CloudMonix works by gathering metrics from monitored resources, pre-aggregating them if needed, evaluating them against conditions in alerts and actions if needed, and showing them on dashboards. CloudMonix supports a wide variety of data types that are output by various resources. Learn more here about specific metrics supported by specific resources.
Metrics are defined on the Metrics tab of a particular resource. During initial setup of a resource, it is likely that a template with various defaults was used, so when editing a particular resource it is very likely that some metrics have already been defined.
When defining metrics, some configuration needs to be provided for CloudMonix to effectively capture or surface them.

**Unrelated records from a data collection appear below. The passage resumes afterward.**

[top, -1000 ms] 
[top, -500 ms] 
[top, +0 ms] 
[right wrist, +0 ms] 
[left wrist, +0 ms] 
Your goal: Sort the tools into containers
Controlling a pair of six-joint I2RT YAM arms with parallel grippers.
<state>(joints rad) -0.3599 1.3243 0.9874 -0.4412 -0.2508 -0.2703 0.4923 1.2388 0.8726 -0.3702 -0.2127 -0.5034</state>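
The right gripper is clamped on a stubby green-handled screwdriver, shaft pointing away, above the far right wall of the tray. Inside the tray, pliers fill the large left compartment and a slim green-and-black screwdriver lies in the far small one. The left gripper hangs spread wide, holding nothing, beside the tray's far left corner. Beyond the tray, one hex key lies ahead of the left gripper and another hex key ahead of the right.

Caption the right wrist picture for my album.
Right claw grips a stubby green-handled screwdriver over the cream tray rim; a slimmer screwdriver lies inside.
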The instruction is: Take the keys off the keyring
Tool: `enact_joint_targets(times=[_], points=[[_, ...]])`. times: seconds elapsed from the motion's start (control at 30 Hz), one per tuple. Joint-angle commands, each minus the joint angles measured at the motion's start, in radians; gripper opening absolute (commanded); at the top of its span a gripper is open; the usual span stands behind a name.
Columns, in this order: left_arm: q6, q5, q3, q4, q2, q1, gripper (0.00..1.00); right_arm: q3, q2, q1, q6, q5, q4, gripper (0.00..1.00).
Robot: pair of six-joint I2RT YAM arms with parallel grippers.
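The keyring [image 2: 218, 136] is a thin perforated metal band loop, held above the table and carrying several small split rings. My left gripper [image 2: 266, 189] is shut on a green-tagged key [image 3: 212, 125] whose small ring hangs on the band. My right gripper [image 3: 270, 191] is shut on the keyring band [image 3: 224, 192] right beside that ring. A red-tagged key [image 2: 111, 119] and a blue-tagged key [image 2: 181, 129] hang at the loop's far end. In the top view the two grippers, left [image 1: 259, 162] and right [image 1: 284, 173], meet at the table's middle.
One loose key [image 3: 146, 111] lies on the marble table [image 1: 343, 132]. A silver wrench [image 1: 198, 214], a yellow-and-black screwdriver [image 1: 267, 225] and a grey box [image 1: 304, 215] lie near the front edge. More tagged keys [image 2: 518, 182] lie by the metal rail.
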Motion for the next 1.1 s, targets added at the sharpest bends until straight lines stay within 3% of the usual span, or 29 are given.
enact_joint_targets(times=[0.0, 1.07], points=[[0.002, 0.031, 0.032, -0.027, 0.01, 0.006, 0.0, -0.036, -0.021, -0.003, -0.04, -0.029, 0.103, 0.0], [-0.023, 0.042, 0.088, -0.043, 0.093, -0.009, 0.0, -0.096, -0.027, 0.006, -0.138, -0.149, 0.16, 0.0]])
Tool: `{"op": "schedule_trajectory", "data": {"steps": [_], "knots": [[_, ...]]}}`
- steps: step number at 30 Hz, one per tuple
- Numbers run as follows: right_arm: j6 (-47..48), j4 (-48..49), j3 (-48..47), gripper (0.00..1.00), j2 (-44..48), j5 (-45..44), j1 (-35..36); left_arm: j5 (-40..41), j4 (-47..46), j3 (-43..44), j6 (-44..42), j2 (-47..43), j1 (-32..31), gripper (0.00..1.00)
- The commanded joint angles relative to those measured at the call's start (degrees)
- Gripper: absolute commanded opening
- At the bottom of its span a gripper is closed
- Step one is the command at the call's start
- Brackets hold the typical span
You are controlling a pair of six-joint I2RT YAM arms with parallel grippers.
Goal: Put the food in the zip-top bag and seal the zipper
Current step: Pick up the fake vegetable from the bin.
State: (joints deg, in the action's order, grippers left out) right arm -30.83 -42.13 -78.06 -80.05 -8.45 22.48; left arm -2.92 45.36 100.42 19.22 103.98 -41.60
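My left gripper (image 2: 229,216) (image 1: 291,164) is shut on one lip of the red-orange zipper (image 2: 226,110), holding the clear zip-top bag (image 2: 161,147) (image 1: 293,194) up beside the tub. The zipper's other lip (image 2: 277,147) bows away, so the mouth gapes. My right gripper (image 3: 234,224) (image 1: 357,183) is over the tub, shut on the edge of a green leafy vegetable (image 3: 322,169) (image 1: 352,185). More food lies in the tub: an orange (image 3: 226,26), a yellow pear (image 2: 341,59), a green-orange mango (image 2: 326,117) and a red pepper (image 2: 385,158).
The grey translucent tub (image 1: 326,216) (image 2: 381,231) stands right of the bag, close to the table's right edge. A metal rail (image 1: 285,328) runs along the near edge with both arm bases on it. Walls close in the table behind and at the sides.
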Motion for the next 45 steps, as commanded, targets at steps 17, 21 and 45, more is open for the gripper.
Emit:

|Name||Metric's name is important. It is what's used in Alert's and Action's expressions. It is also how the metric is displayed in charts, dashboards, and reports. Renaming of a metric that has been utilized in Alert's or Action's expressions can lead to malfunction of effected alerts or actions. Always "Test" the resource before saving to ensure that all expresions are working and metrics are being captured.|
|Enabled||Metrics can be disabled when they no longer need to be captured but when their configuration details are important to preserve for future|
|Method||Web method that should be used to ping the website. Certain URLs may report a POST or a PUT instead of traditional GET|
|Category||Every monitored resource supports metrics from multiple different categories. Category field tells CloudMonix what type of a metric needs to be captured.|
|Metric Specific Fields||After specifying category, certain metric types may require additional parameters. For example, Performance Counters require Category and Counter names. SQL Query metrics require SQL script, etc.|
|Units||While not required, specifying Units will allow CloudMonix to visualize metrics in a more friendly way on dashboards and reports|
|Dashboard Highlight||CloudMonix, when requested, can highlight metrics on dashboards. Up to 3 numeric metrics can be highlighted as gauges and any number of non-numeric metrics as additional views on an individual resource dashlet|
|Best and Worst possible values||When numeric metric is requested to be highlighted on a dashboard, best and worst values are needed to faciliate proper color display in a gauge. CloudMonix will adapt display properly when Best is bigger than Worst, or when Worst is bigger then Best.|
Metric Data Types
In order to work with metrics in expressions of alerts and actions, it is important to understand their data types. CloudMonix understands metrics of the following data types: numeric values, dates, strings, booleans, complex objects, and lists/arrays of previously mentioned types. It does not, however, understand metrics with a hierarchy.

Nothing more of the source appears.